Everyone between ages 13 and 64 should be tested for HIV at least once. Beyond that, recommendations vary. Sexually active women under 25 should be tested for chlamydia and gonorrhea every year. Women 25 and older need annual testing if they have new or multiple partners. Men who have sex with men should be tested for syphilis, chlamydia, gonorrhea, and HIV at least yearly, and every 3 to 6 months if they have multiple partners.

STI tests are not automatically included in a physical. Many people assume their doctor ran “everything” with their blood work, but STI panels require a specific order. If you’re sexually active and haven’t been tested recently, you need to ask directly.

Mental Health Screening

Many primary care offices now use short questionnaires to screen for depression and anxiety during a physical. The PHQ-9 is a nine-item depression screener, and the GAD-7 is a seven-item anxiety screener. Both take just a few minutes to complete and are designed to flag symptoms that warrant a closer look, not to diagnose a condition on their own.
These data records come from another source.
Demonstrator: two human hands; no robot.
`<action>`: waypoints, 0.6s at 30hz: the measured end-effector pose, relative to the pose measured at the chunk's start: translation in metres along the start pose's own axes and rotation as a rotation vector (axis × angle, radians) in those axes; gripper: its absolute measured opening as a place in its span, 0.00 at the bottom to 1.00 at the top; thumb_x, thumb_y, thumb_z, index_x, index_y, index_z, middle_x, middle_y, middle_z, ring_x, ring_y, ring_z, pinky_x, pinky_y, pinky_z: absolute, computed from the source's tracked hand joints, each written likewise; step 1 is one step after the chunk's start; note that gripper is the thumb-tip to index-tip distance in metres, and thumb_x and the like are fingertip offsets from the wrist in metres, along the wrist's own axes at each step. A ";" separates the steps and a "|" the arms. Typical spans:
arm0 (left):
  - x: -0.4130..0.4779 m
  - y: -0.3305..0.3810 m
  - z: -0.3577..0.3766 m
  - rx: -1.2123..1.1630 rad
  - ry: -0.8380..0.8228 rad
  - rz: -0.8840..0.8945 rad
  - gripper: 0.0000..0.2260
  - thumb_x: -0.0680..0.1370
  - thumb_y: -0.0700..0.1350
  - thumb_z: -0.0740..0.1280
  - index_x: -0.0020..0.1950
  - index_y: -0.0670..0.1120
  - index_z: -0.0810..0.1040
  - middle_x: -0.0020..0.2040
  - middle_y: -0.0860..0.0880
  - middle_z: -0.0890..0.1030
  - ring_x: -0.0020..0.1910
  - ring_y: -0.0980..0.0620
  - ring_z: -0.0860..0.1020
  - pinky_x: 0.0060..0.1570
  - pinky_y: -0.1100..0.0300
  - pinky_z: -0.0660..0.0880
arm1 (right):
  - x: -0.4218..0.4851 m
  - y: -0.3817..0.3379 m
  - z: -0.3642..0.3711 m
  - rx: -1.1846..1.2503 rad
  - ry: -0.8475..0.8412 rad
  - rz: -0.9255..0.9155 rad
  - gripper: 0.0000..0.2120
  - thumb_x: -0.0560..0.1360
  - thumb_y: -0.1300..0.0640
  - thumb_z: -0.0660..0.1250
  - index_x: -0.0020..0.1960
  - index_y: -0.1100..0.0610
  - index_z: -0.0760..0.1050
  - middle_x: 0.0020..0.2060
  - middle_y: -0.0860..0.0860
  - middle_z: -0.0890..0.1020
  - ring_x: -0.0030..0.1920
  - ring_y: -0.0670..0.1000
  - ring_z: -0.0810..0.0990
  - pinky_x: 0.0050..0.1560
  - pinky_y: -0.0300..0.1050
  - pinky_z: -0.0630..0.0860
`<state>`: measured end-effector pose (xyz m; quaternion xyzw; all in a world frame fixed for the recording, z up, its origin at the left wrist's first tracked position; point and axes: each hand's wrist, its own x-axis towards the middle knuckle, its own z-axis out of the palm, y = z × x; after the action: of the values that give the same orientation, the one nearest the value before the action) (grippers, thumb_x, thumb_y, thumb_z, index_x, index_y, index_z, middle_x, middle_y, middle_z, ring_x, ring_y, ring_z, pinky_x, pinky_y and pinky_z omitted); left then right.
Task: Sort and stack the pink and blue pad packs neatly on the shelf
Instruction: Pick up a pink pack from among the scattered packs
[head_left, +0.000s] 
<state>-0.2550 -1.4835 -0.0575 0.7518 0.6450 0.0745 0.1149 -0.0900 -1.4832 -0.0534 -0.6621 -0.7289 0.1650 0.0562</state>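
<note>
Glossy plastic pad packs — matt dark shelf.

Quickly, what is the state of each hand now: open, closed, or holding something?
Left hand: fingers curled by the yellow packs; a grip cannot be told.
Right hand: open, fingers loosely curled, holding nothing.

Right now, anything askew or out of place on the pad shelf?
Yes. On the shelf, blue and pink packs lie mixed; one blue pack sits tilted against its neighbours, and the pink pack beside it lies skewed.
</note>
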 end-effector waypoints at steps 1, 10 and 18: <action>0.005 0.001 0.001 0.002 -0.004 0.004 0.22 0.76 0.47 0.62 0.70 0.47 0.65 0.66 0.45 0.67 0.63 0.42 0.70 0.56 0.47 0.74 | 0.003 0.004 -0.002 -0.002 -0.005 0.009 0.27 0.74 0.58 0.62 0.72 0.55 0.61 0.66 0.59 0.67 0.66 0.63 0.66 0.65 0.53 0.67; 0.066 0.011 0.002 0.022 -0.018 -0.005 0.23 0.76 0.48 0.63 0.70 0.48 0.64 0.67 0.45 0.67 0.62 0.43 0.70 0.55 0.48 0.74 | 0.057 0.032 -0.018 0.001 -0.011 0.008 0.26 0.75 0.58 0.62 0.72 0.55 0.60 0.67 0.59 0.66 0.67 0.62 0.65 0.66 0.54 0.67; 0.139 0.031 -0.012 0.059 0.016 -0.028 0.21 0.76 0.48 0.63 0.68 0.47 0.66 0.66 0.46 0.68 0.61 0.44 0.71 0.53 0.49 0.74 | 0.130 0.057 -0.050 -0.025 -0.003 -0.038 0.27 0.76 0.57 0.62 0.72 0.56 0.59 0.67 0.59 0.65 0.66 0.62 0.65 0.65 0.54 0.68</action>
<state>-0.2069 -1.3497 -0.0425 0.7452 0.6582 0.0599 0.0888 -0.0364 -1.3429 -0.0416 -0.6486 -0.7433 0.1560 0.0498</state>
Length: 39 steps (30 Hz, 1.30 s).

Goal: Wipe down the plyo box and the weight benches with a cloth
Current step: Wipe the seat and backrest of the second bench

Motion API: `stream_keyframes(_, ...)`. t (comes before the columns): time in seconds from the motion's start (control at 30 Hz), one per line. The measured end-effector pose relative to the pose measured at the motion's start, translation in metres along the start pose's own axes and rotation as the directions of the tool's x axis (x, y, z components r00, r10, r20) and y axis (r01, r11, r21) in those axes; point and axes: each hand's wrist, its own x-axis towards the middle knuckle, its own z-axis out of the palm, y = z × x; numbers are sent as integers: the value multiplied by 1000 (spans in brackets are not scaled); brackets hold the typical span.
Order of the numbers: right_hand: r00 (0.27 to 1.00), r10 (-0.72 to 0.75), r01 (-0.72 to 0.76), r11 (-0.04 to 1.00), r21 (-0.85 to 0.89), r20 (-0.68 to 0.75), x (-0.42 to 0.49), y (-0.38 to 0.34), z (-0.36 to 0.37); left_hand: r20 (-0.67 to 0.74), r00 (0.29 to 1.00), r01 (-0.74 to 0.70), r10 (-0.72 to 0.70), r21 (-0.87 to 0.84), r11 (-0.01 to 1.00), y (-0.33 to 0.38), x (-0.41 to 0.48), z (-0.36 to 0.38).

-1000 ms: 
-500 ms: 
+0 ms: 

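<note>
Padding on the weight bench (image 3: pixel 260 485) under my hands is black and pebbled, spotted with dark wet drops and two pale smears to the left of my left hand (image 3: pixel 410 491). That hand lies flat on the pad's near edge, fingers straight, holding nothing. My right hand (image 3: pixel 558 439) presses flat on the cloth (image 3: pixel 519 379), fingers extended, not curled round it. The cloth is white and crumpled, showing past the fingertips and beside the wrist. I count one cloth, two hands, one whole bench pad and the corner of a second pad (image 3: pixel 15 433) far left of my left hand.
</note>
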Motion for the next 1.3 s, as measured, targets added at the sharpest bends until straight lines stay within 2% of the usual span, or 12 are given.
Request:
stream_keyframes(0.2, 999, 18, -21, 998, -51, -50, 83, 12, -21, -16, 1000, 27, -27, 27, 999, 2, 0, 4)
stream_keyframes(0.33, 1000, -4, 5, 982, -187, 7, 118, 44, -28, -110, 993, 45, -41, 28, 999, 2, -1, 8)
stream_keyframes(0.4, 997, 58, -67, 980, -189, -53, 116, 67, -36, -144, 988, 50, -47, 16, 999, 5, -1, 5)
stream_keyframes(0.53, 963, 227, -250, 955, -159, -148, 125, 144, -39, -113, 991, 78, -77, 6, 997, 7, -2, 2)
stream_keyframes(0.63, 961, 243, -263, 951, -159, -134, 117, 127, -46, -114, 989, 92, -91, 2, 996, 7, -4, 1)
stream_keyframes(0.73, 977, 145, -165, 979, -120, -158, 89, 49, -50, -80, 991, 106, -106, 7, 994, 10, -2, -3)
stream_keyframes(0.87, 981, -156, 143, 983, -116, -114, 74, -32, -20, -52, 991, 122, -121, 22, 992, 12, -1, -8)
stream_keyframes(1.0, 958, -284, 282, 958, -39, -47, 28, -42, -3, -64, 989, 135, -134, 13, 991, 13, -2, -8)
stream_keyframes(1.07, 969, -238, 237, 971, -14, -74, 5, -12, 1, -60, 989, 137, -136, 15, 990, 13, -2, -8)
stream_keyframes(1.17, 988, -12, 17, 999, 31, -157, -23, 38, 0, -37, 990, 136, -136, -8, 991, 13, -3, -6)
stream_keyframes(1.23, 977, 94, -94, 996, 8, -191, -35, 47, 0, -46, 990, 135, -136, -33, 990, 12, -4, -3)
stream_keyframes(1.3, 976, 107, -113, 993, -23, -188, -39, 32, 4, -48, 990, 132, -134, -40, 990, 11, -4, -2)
If your office doesn’t hand you one of these forms, you can still raise concerns about your mood, sleep, or stress levels. A physical is one of the few times you have a doctor’s undivided attention, and mental health is as measurable and treatable as high cholesterol.

Vaccines to Verify

Your physical is a good time to check whether you’re current on immunizations. Every adult should get an annual flu shot. If you haven’t had a tetanus booster (Tdap or Td) in the past 10 years, you’re due. Adults 50 and older, or younger adults with compromised immune systems, should ask about the shingles vaccine, which is given as two doses. Your doctor can pull up your immunization record and identify any gaps.

How to Prepare for the Conversation

Doctors work within time constraints, and a standard physical may default to the minimum: blood pressure, a stethoscope check, and maybe a basic blood panel. If you want more thorough testing, come prepared. Write down your family history of major conditions (heart disease, diabetes, cancer), any symptoms you’ve been brushing off, and the specific tests you want. Mention medications and supplements you take, since some (like metformin or proton pump inhibitors) change which deficiencies you should be screened for.

Insurance typically covers preventive screenings at no cost under the Affordable Care Act, but coverage can vary if a test is ordered for diagnostic rather than preventive reasons. If cost is a concern, ask your doctor which tests are classified as preventive for your age and risk profile before the blood draw.